See that mark on the ground on the left? Here’s a close-up:
This would be what attracted the roaches when it was hot and our Bermuda grass was being watered. The water was collecting here on this plate. Our landscaper created that border around it before she put in the gravel.
Enjoy some pics of I took of random palm trees with deadly frond skirts on full display:
The tree on the right shows the most dangerous scenario for a palm tree-trimmer, with its loose fronds hanging down. As Mr. Magargal says:
“There is a lack of knowledge about sloughing. At any point along the trunk of a fan palm it is natural for the fronds to come loose and remain near the trunk, unattached but woven together in a skirt. When the skirt drops nothing can survive beneath it. Even experienced arborists miss the potential of sloughing.

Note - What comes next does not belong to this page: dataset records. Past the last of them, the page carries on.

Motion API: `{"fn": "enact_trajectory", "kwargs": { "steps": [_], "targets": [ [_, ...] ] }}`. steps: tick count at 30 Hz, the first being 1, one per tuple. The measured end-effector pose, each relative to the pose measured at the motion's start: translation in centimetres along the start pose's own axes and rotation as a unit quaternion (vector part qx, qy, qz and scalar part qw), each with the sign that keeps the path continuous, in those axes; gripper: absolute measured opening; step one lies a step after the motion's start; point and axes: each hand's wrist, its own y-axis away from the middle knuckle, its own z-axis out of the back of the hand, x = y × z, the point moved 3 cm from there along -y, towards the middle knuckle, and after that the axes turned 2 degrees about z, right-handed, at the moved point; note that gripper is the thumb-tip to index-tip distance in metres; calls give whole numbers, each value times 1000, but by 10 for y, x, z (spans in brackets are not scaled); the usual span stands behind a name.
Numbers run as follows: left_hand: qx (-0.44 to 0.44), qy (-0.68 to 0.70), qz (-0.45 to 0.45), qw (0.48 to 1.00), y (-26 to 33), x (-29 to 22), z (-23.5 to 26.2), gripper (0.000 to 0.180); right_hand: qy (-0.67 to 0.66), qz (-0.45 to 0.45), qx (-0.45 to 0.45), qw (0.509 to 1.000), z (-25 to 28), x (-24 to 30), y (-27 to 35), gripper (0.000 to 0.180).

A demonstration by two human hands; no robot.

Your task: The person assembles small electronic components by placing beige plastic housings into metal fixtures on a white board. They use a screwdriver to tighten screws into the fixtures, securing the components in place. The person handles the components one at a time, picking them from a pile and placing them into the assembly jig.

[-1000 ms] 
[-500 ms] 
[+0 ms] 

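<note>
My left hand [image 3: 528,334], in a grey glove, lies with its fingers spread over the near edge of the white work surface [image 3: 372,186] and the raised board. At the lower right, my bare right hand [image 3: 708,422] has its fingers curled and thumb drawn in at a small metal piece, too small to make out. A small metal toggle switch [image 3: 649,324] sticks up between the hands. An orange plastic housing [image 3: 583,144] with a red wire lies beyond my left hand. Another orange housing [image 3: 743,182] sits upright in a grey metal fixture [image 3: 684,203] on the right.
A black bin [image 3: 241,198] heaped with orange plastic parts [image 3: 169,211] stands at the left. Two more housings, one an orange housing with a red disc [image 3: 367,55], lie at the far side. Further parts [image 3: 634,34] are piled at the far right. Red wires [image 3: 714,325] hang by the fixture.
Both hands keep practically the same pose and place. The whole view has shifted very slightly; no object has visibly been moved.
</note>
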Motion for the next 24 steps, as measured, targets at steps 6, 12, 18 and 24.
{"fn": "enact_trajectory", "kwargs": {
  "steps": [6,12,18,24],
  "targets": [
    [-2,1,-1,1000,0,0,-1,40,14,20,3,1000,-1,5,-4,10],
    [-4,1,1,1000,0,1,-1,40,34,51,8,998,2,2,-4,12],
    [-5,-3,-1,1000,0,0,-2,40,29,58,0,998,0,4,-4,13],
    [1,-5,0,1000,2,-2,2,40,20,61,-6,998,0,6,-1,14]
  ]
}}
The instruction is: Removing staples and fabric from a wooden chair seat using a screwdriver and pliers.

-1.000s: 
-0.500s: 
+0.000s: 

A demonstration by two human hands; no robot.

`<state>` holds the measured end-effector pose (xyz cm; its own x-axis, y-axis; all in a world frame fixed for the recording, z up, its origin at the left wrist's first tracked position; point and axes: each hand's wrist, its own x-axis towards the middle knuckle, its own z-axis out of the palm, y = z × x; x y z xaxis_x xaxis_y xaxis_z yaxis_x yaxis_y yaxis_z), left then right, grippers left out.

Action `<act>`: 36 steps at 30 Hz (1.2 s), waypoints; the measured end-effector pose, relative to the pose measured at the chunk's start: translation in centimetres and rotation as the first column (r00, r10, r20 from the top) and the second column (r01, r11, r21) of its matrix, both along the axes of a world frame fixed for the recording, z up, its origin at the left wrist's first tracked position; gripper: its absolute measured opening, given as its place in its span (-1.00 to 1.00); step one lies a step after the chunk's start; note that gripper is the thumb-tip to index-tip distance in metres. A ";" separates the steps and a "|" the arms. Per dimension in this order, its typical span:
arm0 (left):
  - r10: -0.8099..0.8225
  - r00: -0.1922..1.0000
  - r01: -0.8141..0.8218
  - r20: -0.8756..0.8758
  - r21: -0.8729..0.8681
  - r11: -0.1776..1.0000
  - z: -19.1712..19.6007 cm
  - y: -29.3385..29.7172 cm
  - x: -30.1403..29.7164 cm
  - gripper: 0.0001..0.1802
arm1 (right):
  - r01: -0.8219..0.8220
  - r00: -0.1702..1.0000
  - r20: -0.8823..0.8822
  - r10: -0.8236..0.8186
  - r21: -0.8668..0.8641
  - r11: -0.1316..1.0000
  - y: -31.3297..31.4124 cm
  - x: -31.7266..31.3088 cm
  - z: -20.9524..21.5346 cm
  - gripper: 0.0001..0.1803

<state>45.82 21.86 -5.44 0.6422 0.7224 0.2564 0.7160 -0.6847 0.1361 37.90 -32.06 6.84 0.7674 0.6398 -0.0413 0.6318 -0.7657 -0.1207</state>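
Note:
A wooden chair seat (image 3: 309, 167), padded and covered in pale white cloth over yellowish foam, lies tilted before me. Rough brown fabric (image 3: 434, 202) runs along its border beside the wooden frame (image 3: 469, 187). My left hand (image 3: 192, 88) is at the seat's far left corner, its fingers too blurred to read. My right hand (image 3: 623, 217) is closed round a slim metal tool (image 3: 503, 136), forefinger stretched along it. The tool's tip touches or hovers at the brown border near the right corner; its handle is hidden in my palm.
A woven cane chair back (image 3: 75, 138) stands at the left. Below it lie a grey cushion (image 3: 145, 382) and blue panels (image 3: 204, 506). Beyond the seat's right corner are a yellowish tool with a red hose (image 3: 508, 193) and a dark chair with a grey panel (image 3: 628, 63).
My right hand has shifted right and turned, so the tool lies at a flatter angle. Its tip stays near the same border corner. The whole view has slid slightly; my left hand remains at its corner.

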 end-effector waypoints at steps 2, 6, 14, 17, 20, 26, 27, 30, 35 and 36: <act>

Usually, if a palm is going to slough off it may occur as low as 25 to 30 feet from the ground.”
We still have a small patch of grass in the backyard, but there were no roaches on that lawn, because there’s no dipping-down point to collect water back there. We’re keeping the grass there for now.
Those palm trees, though. I’ll never look at them the same again. They’re full of surprises. Our landscaper pointed out some hummingbird eggs she found in ours:
So that, I hope, is the end of the story as far as we’re concerned. If you have a loved one who trims palm trees, please share Mr. Magargal’s article with him or her. Let’s save our palm tree trimmers!